One subgroup was headed by Attila comprised of 25 mountain commandos and a further 25 trainee mountain commandos. They also had 4 carrier eagles for communication with Base. They were in 83/97 High Mountains but as I don't have mapping any longer I don't know where these were in relation to the coastal farmlands of home.

Items included various potions like 10 truthall, 10 truth seer, 10 fertility, 5 keysearcher, and 1 mutant key.

I never got to use many of these potions, and can't remember if I used even the obvious ones like fertility and truth seer. I suspect the 5 keysearcher potions and 1 mutant key potion were needed to learn what the keys of Bled were.

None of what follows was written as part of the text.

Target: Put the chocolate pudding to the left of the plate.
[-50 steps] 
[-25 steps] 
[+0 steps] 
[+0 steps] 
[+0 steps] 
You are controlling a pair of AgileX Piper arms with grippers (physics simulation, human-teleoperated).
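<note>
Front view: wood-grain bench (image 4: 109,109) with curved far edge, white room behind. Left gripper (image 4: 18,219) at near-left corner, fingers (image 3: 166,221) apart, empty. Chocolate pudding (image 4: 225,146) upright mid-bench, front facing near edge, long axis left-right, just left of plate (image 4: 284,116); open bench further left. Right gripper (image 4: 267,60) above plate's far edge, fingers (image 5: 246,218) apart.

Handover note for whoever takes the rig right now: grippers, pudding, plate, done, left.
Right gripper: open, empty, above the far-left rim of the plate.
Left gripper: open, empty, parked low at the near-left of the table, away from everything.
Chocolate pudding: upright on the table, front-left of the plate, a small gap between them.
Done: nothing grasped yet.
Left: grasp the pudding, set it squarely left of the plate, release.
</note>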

I never got that far in all the many turns I sent in. The keys remained a secret I was unable to solve. Did anyone succeed? I never heard of anyone doing so. But then I was a very cautious and defensive player, trying to husband resources in a hostile world containing many NPCs of different kinds to interact with.

But the mystery and difficulty of the game were legion. Chris Dempsey was an outstanding GM, and the game turn results were so detailed that I have not even attempted to copy the results into this already very long post. Basically they consisted of a one-page detailed info on all resources of the clan, which needed revising by the GM after each turn, and a unique turn result report for each turn which was typed single-spaced on foolscap folio (see Wikipedia for a brief description).

I met Chris Dempsey a couple of times and expressed my enthusiasm for this very addictive and absorbing game. His response was simply a smile of amusement.

But it is clear that the work involved in running such a detailed game was too much. Bledian Diary was the simplified alternative, a game I never got into. But that is another story. Keys of Bled remains for me the PBM game that epitomised the spirit of gaming at the time. It wasn't always about "winning" but about exploration, collaboration with other players and enjoyment. But it did need a dedicated and inventive GM like Chris Dempsey to make it work.

In a later post in this thread I will look closer at Ultima Online. For the major factor for me was my discovery of mass on-line role-playing, and the beginning of an entirely new era in "peaceful" gaming, a climax to my career as a gamer that eclipsed all else that had gone before. I did much writing in this, more sub-creation than any game I had been in before.